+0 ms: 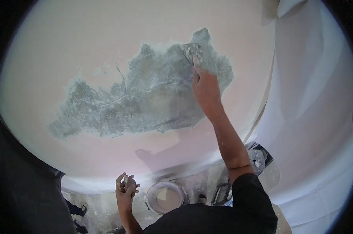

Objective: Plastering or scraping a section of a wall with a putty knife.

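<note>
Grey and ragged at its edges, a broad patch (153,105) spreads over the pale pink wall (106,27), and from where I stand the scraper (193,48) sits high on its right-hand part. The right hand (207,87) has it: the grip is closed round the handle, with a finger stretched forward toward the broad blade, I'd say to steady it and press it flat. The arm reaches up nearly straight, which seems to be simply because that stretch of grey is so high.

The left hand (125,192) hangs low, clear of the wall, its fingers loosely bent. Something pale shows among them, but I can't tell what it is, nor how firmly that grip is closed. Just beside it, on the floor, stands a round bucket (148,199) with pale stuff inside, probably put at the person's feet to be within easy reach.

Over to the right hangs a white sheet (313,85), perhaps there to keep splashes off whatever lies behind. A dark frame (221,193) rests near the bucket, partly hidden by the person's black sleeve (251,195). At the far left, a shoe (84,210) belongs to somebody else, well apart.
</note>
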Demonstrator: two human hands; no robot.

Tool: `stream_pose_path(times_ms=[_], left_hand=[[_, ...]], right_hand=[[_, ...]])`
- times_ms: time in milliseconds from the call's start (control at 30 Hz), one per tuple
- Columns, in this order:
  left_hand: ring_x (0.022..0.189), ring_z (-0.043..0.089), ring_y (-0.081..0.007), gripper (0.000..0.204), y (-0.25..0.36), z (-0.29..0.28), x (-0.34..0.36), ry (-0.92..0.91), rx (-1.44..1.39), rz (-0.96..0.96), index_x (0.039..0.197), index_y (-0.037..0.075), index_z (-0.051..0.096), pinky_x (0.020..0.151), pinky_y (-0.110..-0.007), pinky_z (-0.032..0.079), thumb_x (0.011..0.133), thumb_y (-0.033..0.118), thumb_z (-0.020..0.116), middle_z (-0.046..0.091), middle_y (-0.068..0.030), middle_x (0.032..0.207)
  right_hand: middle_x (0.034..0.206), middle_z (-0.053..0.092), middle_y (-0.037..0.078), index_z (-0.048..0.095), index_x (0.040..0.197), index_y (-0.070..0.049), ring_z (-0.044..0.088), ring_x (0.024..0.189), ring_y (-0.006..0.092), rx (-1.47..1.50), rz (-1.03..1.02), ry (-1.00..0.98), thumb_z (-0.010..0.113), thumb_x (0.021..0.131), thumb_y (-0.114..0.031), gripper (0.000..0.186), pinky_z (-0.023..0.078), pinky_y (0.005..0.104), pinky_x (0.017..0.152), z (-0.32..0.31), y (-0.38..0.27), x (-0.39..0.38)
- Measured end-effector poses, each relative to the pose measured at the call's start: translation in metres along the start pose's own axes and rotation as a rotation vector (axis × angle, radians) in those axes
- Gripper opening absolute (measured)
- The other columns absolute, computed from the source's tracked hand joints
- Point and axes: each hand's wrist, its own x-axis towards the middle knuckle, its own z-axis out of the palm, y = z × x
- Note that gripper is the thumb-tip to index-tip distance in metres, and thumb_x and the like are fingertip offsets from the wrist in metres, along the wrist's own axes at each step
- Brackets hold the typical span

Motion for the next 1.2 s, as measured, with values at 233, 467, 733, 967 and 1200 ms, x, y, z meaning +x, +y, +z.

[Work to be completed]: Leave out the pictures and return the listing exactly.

[Answer to this exercise]:
+0 ms: 

Objective: Plastering or scraping a section of a wall with a putty knife.

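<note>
Grey and ragged at its edges, a broad patch (153,105) spreads over the pale pink wall (106,27), and from where I stand the scraper (193,48) sits high on its right-hand part. The right hand (207,87) has it: the grip is closed round the handle, with a finger stretched forward toward the broad blade, I'd say to steady it and press it flat. The arm reaches up nearly straight, which seems to be simply because that stretch of grey is so high.

The left hand (125,192) hangs low, clear of the wall, its fingers loosely bent. Something pale shows among them, but I can't tell what it is, nor how firmly that grip is closed. Just beside it, on the floor, stands a round bucket (148,199) with pale stuff inside, probably put at the person's feet to be within easy reach.

Over to the right hangs a white sheet (313,85), perhaps there to keep splashes off whatever lies behind. A dark frame (221,193) rests near the bucket, partly hidden by the person's black sleeve (251,195). At the far left, a shoe (84,210) belongs to somebody else, well apart.
</note>
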Demonstrator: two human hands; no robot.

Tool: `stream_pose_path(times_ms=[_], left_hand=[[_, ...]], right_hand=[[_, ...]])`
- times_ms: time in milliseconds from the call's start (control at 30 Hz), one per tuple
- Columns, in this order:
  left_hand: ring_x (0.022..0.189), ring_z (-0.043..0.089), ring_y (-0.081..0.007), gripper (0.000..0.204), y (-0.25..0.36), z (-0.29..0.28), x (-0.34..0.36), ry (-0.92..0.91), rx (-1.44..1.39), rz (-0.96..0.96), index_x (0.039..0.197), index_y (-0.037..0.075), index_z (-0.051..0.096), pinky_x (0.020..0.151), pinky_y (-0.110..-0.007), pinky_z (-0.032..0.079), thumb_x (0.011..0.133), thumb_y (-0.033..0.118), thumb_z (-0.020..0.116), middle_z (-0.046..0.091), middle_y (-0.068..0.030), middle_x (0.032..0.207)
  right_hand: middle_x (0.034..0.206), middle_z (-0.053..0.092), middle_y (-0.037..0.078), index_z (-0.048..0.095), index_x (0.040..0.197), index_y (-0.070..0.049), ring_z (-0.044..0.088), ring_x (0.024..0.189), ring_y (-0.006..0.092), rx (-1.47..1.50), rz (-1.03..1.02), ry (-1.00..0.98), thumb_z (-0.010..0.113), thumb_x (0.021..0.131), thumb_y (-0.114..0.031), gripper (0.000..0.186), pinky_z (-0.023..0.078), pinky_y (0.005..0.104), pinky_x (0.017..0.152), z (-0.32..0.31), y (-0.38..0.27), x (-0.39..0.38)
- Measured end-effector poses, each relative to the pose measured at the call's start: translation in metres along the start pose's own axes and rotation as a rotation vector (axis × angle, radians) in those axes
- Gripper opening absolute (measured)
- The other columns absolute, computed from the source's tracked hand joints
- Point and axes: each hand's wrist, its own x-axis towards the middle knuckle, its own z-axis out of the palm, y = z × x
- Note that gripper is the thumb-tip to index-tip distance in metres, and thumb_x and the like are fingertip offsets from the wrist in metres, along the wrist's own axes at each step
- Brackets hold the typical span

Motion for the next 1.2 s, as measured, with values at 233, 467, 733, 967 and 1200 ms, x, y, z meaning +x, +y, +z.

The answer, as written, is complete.